Last year I was working on improving the Profile-guided optimization (PGO) workflow used to build the Rust compiler. While doing that, I realized that while PGO works fine for Rust, it is not as straightforward to use and as discoverable as I would have liked. That led me to the creation of cargo-pgo, a Cargo subcommand that makes it easier to optimize Rust binaries with PGO (and BOLT, see below).

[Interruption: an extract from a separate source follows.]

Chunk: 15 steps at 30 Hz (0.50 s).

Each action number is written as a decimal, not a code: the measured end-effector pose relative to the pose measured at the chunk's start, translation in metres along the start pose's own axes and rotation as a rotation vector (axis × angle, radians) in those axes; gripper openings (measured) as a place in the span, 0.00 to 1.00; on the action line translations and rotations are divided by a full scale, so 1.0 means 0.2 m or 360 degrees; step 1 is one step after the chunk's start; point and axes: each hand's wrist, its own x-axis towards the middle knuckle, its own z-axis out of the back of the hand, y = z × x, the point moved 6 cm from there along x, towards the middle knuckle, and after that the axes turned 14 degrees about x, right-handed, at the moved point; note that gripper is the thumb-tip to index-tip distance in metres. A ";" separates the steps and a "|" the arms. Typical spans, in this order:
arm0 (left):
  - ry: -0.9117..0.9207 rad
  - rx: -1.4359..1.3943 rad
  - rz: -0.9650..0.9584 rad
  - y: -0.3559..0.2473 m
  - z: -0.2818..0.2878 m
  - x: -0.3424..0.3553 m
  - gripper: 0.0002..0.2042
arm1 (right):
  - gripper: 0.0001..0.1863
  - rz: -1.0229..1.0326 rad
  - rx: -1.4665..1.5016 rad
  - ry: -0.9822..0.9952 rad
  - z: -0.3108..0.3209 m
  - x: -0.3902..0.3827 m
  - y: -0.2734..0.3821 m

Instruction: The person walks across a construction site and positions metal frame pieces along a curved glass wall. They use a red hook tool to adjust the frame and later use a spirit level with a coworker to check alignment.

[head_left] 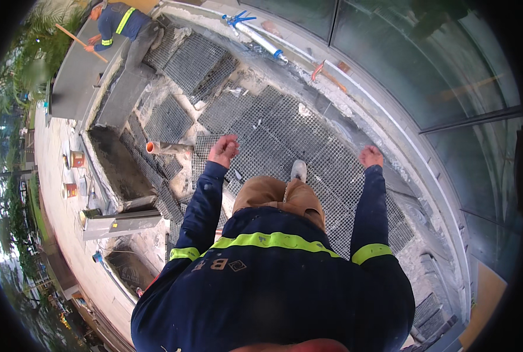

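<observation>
Left grip (223, 151) and right grip (371, 156) hang released over grating (273, 138), room between them, the right nearer the concrete edge (355, 120).

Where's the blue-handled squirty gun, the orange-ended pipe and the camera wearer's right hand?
Blue-handled caulking gun (260, 40), head view: middle of its barrel.
Orange-ended pipe (170, 148), head view: middle of its side.
Right hand (371, 156), head view: the hand's middle.

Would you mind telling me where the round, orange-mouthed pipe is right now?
In the head view, the round, orange-mouthed pipe is left of centre, just left of the person's left hand and close to dark mesh panels.
</observation>
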 end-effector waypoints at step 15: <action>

I have actually implemented this tool over a year ago, and already posted about it on Reddit, but I figured that it might be useful to also write a short blog post about it here to explain a little bit how PGO/BOLT works for Rust and how cargo-pgo automates it.

What is PGO, anyway?

Profile-guided optimization (PGO) is a program optimization technique that allows a compiler to better optimize your code thanks to having a better idea of how will your program behave on real-world workloads. This is done using a recorded representation of program behavior, which is usually called a “profile”, hence the term profile-guided optimization. In a way, it is sort of like a JIT for compiled programs - instead of optimizing a program based on its runtime behavior while it is running, you run the program, record its behavior, and then re-compile it using this additional information.

The PGO workflow usually looks something like this:

You compile an “instrumented” version of your program. The compiler will insert additional instrumentation instructions into it, which will record useful information when the program is executed.
You execute the instrumented binary on some representative workload(s). This will generate a set of profiles on disk, which will contain information about your program behavior - things like how many times was each function called or how many times was a conditional branch taken.
You compile your binary again, this time providing the gathered profiles to the compiler. It should then be able to optimize the code better, because it will have a better idea of your program runtime behavior.

PGO is a common technique in the C/C++ world, and it is also well-supported by Rust¹. There is a PGO guide in the official Rust compiler documentation, which describes the steps that you need to perform to get it working. In short, you need to pass a special compiler flag to rustc when building your crate, gather the profiles by running your program, use a separate LLVM tool to merge the gathered profiles and then pass a different flag to rustc, which needs to point to the merged profile. It’s not super complicated, but it’s also quite far from the typical frictionless experience of running a single cargo <foo> command that does everything you need.

Automating PGO

That is why I decided to create cargo-pgo, a Cargo subcommand that is designed to make it as easy as possible to apply PGO to Rust crates. So, how does it work?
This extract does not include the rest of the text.